_PROBLEM TO WORK ON_:
Starting at the line that has "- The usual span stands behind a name" and stopping after the line that has "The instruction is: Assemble", reproduce the listing below exactly; omit everything else.

_INFORMATION PROVIDED_:
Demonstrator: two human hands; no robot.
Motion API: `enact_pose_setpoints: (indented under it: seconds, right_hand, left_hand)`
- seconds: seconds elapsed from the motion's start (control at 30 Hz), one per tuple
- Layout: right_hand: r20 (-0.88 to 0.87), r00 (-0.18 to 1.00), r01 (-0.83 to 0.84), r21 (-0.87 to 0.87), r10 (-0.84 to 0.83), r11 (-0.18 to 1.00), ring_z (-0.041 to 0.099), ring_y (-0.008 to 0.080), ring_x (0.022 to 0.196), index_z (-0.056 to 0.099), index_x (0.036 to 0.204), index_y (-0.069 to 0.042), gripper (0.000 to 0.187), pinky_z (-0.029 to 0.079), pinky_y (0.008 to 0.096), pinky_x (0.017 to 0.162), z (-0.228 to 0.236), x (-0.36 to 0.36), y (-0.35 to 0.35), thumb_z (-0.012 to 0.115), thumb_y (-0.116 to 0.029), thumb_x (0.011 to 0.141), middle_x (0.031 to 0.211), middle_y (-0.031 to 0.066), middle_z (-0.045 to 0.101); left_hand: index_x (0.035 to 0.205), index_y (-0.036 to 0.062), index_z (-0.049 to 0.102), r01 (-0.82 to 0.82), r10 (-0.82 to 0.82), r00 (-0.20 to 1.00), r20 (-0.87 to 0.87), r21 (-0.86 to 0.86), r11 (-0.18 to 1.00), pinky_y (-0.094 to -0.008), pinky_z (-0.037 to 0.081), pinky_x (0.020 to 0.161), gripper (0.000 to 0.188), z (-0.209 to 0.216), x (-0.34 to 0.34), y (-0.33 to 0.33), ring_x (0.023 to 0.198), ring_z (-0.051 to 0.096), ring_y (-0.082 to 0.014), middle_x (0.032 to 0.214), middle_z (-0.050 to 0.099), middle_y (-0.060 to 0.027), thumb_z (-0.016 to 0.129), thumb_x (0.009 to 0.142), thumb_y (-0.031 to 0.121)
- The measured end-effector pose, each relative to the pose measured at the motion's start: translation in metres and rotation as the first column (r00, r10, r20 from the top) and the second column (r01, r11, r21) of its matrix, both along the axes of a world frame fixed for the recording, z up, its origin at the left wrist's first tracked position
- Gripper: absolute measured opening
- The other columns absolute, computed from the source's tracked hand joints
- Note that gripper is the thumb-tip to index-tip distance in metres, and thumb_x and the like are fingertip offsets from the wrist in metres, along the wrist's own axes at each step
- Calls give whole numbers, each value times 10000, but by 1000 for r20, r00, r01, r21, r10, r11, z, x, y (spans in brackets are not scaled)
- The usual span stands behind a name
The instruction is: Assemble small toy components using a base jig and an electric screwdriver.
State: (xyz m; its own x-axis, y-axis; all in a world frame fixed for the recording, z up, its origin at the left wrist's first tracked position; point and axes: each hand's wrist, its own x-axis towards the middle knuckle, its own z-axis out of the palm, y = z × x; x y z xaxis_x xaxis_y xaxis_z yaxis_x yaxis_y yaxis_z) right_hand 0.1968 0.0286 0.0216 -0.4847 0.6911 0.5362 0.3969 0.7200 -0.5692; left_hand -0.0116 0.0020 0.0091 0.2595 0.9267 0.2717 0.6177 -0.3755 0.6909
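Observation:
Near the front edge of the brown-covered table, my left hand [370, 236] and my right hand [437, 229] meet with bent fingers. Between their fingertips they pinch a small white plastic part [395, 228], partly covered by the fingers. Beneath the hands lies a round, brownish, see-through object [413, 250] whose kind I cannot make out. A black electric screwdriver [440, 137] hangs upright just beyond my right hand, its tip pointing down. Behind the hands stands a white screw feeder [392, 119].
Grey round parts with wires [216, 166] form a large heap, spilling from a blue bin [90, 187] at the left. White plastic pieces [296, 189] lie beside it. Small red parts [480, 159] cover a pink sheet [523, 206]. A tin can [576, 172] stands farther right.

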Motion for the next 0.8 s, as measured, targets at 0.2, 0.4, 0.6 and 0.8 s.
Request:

_YOUR SOLUTION_:
- The usual span stands behind a name
The instruction is: Assemble small toy components using a base jig and an electric screwdriver.

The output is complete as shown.